● PROBLEM DESCRIPTION
Taking the listing below, restate word for word each line from the line with "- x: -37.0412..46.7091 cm" to the line with "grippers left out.", ends included, and stop there.

● DATA
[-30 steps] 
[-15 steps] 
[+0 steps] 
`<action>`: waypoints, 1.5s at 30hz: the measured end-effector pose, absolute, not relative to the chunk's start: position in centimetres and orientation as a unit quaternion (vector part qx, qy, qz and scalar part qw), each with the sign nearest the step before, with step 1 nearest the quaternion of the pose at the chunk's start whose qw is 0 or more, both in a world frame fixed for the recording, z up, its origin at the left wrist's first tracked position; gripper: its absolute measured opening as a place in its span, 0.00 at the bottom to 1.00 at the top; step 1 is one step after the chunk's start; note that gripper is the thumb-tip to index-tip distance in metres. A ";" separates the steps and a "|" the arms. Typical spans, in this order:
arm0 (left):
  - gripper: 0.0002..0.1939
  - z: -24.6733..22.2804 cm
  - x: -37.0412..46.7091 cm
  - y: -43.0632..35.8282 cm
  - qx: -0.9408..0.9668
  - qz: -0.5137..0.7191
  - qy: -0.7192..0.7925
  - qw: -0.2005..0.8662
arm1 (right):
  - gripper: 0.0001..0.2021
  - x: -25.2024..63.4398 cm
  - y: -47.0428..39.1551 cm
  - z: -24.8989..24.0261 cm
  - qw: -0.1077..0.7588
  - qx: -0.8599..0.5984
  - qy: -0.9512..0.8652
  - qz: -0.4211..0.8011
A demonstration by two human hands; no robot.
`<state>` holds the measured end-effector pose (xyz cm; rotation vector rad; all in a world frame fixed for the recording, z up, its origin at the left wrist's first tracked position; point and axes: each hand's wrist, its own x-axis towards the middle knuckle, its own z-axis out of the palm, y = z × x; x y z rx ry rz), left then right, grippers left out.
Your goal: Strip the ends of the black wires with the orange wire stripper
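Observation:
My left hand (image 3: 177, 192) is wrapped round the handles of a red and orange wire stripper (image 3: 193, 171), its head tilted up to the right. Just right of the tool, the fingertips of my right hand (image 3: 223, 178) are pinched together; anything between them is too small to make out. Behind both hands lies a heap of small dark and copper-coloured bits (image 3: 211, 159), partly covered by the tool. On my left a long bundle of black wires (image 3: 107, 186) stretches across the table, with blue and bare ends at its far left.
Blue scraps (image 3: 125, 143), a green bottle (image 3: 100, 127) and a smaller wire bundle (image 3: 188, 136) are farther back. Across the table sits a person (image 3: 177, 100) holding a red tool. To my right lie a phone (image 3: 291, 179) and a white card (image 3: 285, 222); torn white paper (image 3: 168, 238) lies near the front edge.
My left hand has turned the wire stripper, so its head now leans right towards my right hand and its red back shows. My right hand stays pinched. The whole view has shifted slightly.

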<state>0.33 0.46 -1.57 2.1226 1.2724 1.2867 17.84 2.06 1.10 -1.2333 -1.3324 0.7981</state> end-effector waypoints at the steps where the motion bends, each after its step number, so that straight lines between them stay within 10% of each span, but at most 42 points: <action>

● ANSWER AREA
  - x: -37.0412..46.7091 cm
  - y: -43.0632..35.8282 cm
  - qx: -0.9408..0.9668
  - qz: -0.5137..0.7191
  - qy: -0.7192..0.7925
  - qw: -0.2005..0.8662
arm1 (right):
  - gripper: 0.0001..0.2021
  - x: -25.2024..63.4398 cm
  - y: -47.0428..39.1551 cm
  - z: -24.8989..24.0261 cm
  - qw: -0.1077..0.7588
  - qx: -0.8599..0.5984
  - qy: -0.9512..0.8652
  - qz: -0.4211..0.8011
A demonstration by two human hands; no robot.
`<state>` holds the measured end-effector pose (xyz cm; rotation vector rad; all in a world frame fixed for the recording, z up, its origin at the left wrist's first tracked position; point and axes: each hand's wrist, its own x-axis towards the middle knuckle, its own z-axis out of the palm, y = z × x; x y z rx ry rz), left then right, grippers left out.

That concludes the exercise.